* Task requirements: Only the lines from the beginning of the data below through the line containing "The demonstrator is" belong in the response, each copied exactly.

* Exercise data:
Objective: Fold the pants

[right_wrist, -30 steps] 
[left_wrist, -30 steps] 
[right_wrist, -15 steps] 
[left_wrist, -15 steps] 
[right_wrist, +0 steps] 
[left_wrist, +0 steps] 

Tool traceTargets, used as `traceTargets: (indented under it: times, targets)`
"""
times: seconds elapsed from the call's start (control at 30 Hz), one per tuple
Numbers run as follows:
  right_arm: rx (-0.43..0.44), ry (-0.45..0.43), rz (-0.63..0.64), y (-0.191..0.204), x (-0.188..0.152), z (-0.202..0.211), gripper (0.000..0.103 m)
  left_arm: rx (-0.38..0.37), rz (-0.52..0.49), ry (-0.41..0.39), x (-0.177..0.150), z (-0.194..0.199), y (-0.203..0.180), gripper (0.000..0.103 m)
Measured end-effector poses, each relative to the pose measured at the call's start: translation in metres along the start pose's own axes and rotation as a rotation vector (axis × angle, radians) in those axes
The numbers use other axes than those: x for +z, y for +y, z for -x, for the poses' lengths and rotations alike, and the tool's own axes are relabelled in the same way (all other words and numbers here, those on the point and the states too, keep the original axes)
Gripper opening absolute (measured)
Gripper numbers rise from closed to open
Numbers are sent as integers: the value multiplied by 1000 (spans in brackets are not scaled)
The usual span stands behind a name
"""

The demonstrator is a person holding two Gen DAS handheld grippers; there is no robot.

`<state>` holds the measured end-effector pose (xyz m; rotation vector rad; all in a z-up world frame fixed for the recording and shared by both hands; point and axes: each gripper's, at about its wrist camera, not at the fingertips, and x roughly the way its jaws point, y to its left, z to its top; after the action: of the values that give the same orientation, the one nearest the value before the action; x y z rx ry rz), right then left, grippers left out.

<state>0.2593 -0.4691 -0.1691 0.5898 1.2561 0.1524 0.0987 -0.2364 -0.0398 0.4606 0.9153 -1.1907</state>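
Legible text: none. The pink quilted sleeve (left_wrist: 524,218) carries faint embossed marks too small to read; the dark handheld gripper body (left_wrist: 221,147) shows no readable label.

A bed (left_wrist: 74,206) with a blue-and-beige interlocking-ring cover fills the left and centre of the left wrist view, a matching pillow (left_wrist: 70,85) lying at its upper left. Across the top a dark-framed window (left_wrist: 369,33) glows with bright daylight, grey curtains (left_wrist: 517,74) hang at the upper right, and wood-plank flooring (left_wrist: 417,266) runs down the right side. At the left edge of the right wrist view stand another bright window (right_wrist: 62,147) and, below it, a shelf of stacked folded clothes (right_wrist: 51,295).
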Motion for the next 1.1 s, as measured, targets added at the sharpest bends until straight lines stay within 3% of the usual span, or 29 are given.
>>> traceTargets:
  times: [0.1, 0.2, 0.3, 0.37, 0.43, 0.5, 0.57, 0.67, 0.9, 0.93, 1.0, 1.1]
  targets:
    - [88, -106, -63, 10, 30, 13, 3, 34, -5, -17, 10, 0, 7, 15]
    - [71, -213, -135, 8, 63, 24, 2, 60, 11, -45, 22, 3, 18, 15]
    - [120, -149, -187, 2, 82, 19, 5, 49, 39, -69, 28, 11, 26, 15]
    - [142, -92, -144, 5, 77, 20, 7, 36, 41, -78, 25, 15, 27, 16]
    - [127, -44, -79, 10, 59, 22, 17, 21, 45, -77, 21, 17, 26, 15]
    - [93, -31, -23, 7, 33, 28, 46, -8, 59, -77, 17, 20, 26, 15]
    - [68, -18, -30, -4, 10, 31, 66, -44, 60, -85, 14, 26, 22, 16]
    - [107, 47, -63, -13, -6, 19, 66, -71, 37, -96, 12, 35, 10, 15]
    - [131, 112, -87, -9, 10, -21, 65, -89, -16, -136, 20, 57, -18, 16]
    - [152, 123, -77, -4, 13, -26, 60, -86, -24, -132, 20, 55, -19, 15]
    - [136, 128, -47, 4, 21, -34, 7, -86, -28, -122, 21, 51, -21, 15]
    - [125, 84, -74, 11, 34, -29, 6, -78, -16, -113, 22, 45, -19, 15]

* Response to this exercise:
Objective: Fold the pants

[right_wrist, -30 steps] 
[left_wrist, -30 steps] 
[right_wrist, -15 steps] 
[left_wrist, -15 steps] 
[right_wrist, +0 steps] 
[left_wrist, +0 steps] 

Tool traceTargets, used as `traceTargets: (indented under it: times, targets)`
"""
times: seconds elapsed from the call's start (control at 30 Hz), one per tuple
Numbers run as follows:
  right_arm: rx (-0.43..0.44), ry (-0.45..0.43), rz (-0.63..0.64), y (-0.191..0.204), x (-0.188..0.152), z (-0.202..0.211), gripper (0.000..0.103 m)
  left_arm: rx (-0.38..0.37), rz (-0.52..0.49), ry (-0.41..0.39), x (-0.177..0.150), z (-0.194..0.199), y (-0.203..0.180), gripper (0.000..0.103 m)
Measured end-effector poses, each relative to the pose measured at the call's start: translation in metres along the start pose's own axes and rotation as a rotation vector (axis × angle, radians) in those axes
The numbers use other axes than those: x for +z, y for +y, z for -x, for the poses' lengths and rotations alike, and the tool's own axes are relabelled in the same way (all other words and numbers here, those on the point and the states too, keep the original axes)
Gripper opening absolute (measured)
Gripper numbers rise from closed to open
Numbers are sent as integers: the value multiplied by 1000 (spans in brackets are not scaled)
The usual span stands behind a name
"""

The demonstrator is a person holding two Gen DAS handheld grippers; there is no robot.

The complete answer has been given.